- Work item: Would you retype the whole listing verbatim, keeping pictures out of it?

*** Opening Provided data ***

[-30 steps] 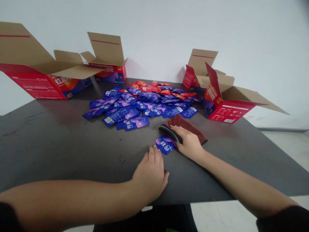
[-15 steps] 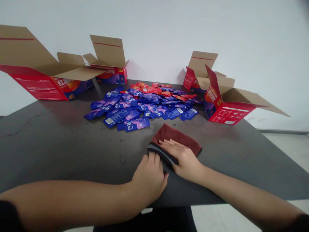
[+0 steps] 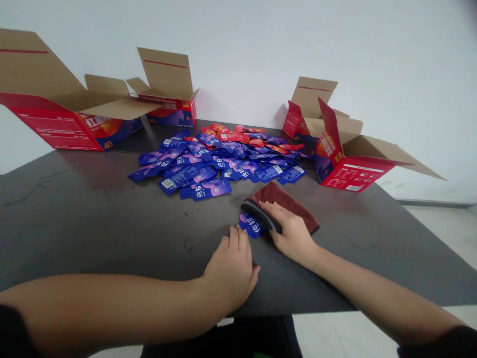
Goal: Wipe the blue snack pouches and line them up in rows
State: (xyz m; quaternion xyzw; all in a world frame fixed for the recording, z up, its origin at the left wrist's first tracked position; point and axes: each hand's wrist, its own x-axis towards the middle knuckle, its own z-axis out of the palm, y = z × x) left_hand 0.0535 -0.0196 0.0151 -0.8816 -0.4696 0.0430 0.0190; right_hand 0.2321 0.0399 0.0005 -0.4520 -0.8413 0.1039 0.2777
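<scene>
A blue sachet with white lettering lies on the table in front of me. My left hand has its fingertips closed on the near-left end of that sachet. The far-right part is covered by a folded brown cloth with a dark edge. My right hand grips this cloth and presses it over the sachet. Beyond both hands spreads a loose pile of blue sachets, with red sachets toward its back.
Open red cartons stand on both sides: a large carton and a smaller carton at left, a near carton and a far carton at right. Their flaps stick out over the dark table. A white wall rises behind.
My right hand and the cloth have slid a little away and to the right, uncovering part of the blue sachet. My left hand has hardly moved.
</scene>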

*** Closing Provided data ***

- Your solution:
[-30 steps] 
[-15 steps] 
[+0 steps] 
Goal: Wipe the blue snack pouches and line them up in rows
State: (xyz m; quaternion xyzw; all in a world frame fixed for the recording, z up, its origin at the left wrist's first tracked position; point and axes: each hand's wrist, its own x-axis towards the middle knuckle, its own z-axis out of the palm, y = z × x) left_hand 0.0535 -0.0196 0.0151 -0.8816 -0.4696 0.0430 0.0190; right_hand 0.2321 0.0399 0.0005 -0.4520 -0.8413 0.1039 0.2777
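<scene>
A blue sachet with white lettering lies on the table in front of me. My left hand has its fingertips closed on the near-left end of that sachet. The far-right part is covered by a folded brown cloth with a dark edge. My right hand grips this cloth and presses it over the sachet. Beyond both hands spreads a loose pile of blue sachets, with red sachets toward its back.
Open red cartons stand on both sides: a large carton and a smaller carton at left, a near carton and a far carton at right. Their flaps stick out over the dark table. A white wall rises behind.
My right hand and the cloth have slid a little away and to the right, uncovering part of the blue sachet. My left hand has hardly moved.
</scene>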

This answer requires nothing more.